Sepeda Zen menyusuri jalan – jalan mulus dalam komplek. Satu dua koran mulai dilemparkan ke pekarangan – pekarangan rumah. Ia bersiul – siul senang melakukan pekerjaan setiap paginya ini. Wajah gadis tadi telah memberinya suntikan semangat padanya. Zen berputar – putar mendatangi rumah – rumah pelanggannya itu, ia sudah hapal dan tidak pernah salah melempar koran pada pelanggannya. Tak terasa, koran – koran sudah diantarkannya, tinggal tersisa satu koran lagi.

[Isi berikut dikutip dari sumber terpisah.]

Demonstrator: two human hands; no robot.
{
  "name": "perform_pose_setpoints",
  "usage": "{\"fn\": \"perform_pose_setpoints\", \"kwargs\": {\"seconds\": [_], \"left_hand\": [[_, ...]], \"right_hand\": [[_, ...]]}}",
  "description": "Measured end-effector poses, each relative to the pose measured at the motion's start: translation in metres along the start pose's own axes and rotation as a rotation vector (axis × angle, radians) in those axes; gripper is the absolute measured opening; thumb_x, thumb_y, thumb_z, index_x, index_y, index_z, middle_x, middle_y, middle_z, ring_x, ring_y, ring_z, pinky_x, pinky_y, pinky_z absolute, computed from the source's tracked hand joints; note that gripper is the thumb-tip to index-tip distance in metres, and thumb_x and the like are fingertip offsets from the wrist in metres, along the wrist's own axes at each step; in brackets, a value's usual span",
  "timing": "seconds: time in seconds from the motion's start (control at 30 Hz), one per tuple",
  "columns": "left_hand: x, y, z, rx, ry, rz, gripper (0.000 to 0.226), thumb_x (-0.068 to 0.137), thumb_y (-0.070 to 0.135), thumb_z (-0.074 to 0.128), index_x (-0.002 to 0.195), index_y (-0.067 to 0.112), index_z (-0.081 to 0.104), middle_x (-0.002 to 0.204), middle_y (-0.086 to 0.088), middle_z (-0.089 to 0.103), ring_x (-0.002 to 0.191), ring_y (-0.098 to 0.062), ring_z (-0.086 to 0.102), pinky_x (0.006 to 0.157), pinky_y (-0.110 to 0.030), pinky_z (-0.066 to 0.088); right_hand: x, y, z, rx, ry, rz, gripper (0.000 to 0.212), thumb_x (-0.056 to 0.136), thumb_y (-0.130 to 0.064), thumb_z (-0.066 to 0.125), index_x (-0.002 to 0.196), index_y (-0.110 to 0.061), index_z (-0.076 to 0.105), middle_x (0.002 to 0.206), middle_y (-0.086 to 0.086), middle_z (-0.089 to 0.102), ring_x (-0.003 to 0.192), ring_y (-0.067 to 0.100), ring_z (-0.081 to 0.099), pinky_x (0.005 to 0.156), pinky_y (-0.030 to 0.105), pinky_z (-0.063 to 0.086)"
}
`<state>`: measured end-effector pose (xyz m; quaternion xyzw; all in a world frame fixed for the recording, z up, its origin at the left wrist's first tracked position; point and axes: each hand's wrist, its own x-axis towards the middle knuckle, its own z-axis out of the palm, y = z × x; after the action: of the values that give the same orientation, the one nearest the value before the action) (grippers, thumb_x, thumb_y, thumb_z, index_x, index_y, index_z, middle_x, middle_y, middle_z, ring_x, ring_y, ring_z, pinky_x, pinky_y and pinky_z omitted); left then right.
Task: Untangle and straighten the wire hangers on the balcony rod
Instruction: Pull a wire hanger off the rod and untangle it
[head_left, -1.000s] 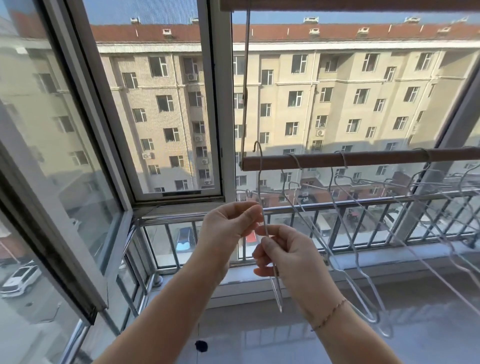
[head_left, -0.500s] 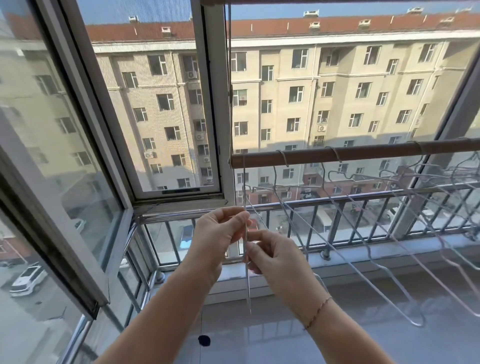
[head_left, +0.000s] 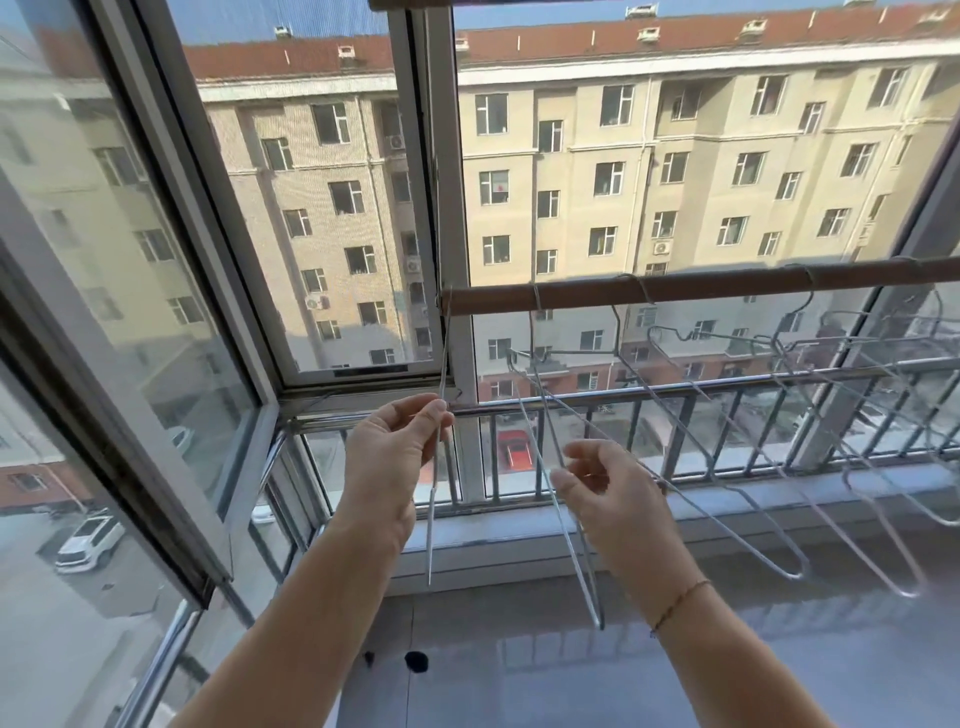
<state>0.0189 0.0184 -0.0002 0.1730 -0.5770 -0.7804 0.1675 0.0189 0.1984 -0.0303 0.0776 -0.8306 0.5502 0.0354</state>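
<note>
A brown rod runs across the window from the middle to the right edge. Several silver wire hangers hang from it. The leftmost hanger hangs edge-on at the rod's left end; my left hand pinches its wire between thumb and fingers. The second hanger hangs just to the right, and my right hand is at its wires with fingers loosely curled; whether it grips the wire is unclear. Further right, more hangers lie crossed and tangled.
An open window sash stands to the left of the rod. A metal railing runs outside, below the rod. A grey sill ledge lies beneath my arms. Buildings and parked cars show beyond.
My hands have moved apart: the left keeps the leftmost hanger, now hooked at the rod's left end, while the right has gone right to the second hanger. The camera has tilted slightly.
</note>
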Motion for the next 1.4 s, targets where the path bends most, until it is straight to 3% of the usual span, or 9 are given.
{"fn": "perform_pose_setpoints", "kwargs": {"seconds": [0.2,0.33,0.43,0.57,0.7,0.8,1.07,1.23,1.4], "left_hand": [[-0.001,-0.001,0.001,0.085,0.038,0.034,0.013,0.085,0.008,0.063,0.098,0.005,0.065,0.085,-0.006,0.067,0.075,-0.012,0.06,0.069,-0.018,0.051],[-0.008,0.003,0.008,0.272,0.133,0.285,0.01,0.083,0.017,0.067,0.092,0.019,0.063,0.09,0.001,0.065,0.083,-0.011,0.059,0.072,-0.016,0.045],[-0.023,0.013,0.024,0.334,0.007,0.413,0.008,0.084,0.02,0.065,0.092,0.021,0.064,0.086,0.003,0.066,0.08,-0.009,0.061,0.075,-0.019,0.051],[-0.029,0.011,0.055,0.397,-0.226,0.261,0.021,0.086,0.024,0.064,0.104,0.015,0.063,0.095,0.001,0.067,0.086,-0.009,0.061,0.077,-0.019,0.049],[-0.017,-0.003,0.075,0.414,-0.233,0.063,0.015,0.087,0.02,0.062,0.1,0.013,0.062,0.091,-0.001,0.064,0.084,-0.013,0.058,0.081,-0.026,0.049],[-0.011,-0.012,0.081,0.335,-0.249,-0.038,0.011,0.088,0.012,0.061,0.098,0.007,0.062,0.089,-0.011,0.067,0.078,-0.019,0.059,0.073,-0.029,0.051],[0.017,-0.006,0.1,0.134,-0.189,-0.088,0.022,0.086,-0.002,0.058,0.108,0.001,0.059,0.084,-0.012,0.066,0.072,-0.017,0.06,0.067,-0.025,0.05],[0.021,-0.021,0.099,0.153,-0.183,-0.154,0.013,0.085,-0.004,0.059,0.093,0.006,0.06,0.081,-0.01,0.063,0.067,-0.014,0.058,0.058,-0.02,0.049],[0.014,-0.044,0.079,0.229,-0.22,-0.189,0.02,0.086,-0.003,0.059,0.105,0.003,0.061,0.079,-0.007,0.065,0.068,-0.013,0.058,0.064,-0.02,0.049]], "right_hand": [[0.004,0.007,0.005,0.328,-0.069,0.096,0.01,0.088,-0.011,0.057,0.098,-0.009,0.061,0.073,0.007,0.068,0.066,0.012,0.063,0.068,0.022,0.05],[0.006,0.007,0.004,0.41,-0.109,0.067,0.009,0.089,-0.008,0.056,0.094,-0.007,0.063,0.07,0.006,0.068,0.065,0.012,0.062,0.067,0.021,0.05],[0.006,0.008,0.002,0.445,-0.114,0.054,0.009,0.089,-0.009,0.055,0.093,-0.009,0.063,0.067,0.004,0.067,0.061,0.008,0.061,0.062,0.018,0.049],[0.004,0.012,-0.002,0.491,-0.12,0.045,0.011,0.09,-0.009,0.054,0.093,-0.006,0.063,0.064,0.003,0.065,0.056,0.007,0.057,0.056,0.013,0.046],[0.002,0.018,-0.003,0.501,-0.126,0.046,0.013,0.09,-0.008,0.054,0.095,-0.001,0.063,0.064,0.006,0.064,0.054,0.005,0.056,0.055,0.013,0.046],[0.005,0.02,-0.004,0.502,-0.121,0.027,0.013,0.089,-0.005,0.053,0.095,0.001,0.063,0.062,0.005,0.063,0.053,0.006,0.055,0.054,0.013,0.044],[0.038,0.004,-0.009,0.434,-0.087,-0.049,0.013,0.09,-0.01,0.054,0.088,-0.01,0.068,0.064,0.004,0.065,0.064,0.015,0.058,0.068,0.029,0.05],[0.036,0.019,-0.006,0.432,-0.136,-0.006,0.013,0.09,-0.013,0.055,0.092,-0.006,0.067,0.067,0.005,0.064,0.063,0.013,0.056,0.064,0.022,0.049],[0.034,0.037,-0.01,0.475,-0.115,0.081,0.016,0.092,-0.019,0.051,0.09,-0.014,0.066,0.076,0.003,0.065,0.069,0.011,0.058,0.062,0.019,0.047]]}}
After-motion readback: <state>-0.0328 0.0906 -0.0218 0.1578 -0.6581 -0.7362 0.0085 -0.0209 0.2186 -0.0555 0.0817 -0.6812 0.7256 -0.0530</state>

Zen tersenyum senang akan mengantarkan koran terakhir ini, ia bersemangat mengayuh sepedanya menuju rumah terakhir tersebut. Seorang gadis tiba – tiba muncul di belokan membuat Zen terkesiap dan menarik remnya cepat, sepedanya berhenti tepat di depan gadis yang terpekik kaget tersebut, nyaris saja mereka bertabrakan. Dadanya seketika berdegup kencang ketika melihat gadis yang hampir ditabraknya itu.

“Duh Mas, hati – hati dong bawa sepedanya,” cetus gadis itu sambil memegangi dadanya yang naik turun. Zen mengangguk gugup, ”Eh iya, iya…ma…maaf ya.” Gadis itu menilik dan memperhatikan koran yang dipegang Zen. “Mau nganter koran ke rumah ya? Sini aku ambil aja Mas, sekalian pulang,” katanya. Zen mengangguk dan dengan sedikit gemetar menyerahkan korannya. Gadis itu mengambil korannya sambil tersenyum menampilkan lesung pipinya, kemudian melanjutkan larinya lagi. “Lain kali jangan melamun ya Mas,” teriaknya dari belokan jalan.